__WHAT TO PRODUCE__: What lines in the data hold the string "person"? Show them.
____________
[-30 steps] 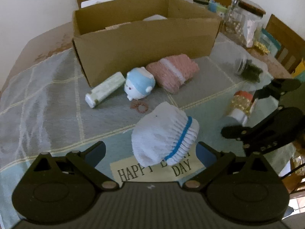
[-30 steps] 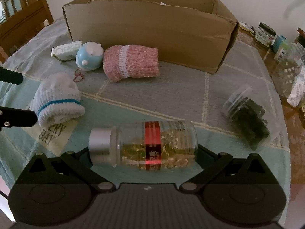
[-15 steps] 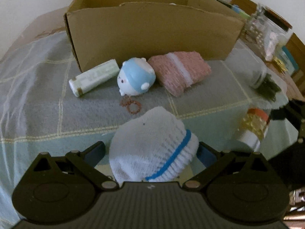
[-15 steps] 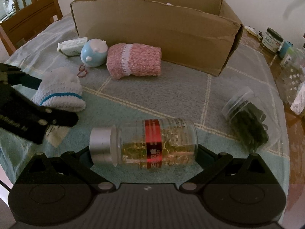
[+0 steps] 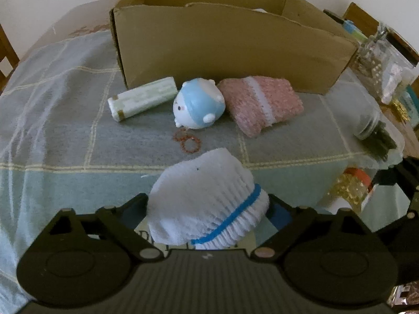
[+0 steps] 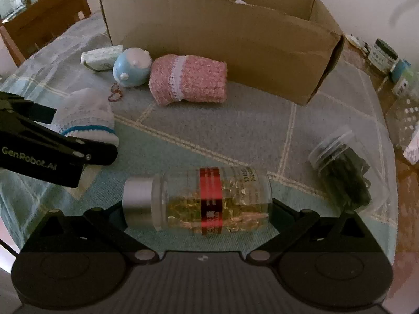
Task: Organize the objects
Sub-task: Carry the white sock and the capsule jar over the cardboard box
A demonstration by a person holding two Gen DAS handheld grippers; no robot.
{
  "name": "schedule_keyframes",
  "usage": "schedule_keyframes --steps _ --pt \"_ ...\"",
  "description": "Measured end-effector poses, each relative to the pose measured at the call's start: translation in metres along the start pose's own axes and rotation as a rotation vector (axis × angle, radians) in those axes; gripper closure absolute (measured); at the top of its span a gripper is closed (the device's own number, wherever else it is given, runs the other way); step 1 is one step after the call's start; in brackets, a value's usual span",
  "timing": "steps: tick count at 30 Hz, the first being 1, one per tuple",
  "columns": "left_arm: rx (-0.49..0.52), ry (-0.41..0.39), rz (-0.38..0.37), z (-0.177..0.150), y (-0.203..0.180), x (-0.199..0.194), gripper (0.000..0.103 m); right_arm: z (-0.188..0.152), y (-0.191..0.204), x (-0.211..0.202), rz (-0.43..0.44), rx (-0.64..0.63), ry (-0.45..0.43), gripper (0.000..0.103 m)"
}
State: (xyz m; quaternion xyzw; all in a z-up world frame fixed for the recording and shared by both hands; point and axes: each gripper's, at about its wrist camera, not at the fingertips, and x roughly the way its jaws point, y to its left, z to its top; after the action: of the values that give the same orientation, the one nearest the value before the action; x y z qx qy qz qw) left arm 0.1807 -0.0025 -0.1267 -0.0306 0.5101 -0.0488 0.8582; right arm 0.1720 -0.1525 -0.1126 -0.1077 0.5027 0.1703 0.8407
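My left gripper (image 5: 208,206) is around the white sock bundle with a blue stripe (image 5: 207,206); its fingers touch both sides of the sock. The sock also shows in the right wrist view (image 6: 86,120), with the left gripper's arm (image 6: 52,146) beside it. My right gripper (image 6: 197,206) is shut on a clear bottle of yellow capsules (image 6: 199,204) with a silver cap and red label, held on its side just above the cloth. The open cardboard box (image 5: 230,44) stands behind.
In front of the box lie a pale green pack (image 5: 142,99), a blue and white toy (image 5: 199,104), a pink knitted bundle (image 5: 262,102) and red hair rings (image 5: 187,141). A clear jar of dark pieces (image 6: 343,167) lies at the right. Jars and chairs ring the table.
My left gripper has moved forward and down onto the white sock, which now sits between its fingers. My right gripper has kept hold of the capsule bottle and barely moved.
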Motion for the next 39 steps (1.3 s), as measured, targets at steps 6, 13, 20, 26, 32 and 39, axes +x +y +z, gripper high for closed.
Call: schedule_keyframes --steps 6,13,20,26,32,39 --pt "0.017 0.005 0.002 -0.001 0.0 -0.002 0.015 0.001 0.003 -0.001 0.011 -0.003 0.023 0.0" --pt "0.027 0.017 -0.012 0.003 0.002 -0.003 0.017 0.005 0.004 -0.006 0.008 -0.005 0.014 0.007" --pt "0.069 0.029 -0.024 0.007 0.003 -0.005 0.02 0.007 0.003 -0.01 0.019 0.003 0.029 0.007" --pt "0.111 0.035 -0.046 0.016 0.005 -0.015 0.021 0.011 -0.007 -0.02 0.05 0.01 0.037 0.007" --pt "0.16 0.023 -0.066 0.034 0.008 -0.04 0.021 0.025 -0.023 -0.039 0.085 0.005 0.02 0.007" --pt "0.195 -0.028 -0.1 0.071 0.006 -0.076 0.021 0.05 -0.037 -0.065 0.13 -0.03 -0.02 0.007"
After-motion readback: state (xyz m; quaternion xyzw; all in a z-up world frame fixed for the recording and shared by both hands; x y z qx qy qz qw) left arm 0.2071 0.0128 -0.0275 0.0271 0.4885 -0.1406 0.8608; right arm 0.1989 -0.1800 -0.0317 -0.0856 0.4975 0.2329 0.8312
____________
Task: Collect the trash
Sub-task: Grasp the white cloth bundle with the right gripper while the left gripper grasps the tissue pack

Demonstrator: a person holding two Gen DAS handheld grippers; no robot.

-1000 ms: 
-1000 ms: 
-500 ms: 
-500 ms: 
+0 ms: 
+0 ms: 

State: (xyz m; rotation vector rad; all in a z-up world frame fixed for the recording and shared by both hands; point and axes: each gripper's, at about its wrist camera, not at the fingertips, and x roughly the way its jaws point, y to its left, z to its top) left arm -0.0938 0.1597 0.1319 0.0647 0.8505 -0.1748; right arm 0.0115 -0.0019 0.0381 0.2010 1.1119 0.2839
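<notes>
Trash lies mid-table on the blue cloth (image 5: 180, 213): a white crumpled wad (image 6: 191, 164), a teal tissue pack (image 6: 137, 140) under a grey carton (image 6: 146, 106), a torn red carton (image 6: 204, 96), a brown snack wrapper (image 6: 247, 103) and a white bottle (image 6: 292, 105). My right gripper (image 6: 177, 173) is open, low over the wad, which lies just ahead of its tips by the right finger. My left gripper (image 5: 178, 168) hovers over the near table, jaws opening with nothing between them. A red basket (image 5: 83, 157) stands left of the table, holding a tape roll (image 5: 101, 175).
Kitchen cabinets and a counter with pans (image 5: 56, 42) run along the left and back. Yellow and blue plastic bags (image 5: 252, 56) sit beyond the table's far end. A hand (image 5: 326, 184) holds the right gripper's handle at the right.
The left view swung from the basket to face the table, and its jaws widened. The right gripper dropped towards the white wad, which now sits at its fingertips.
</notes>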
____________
__COMPLETED EXERCISE__:
A demonstration by a person holding two Gen DAS handheld grippers; no robot.
Demonstrator: a person holding two Gen DAS handheld grippers; no robot.

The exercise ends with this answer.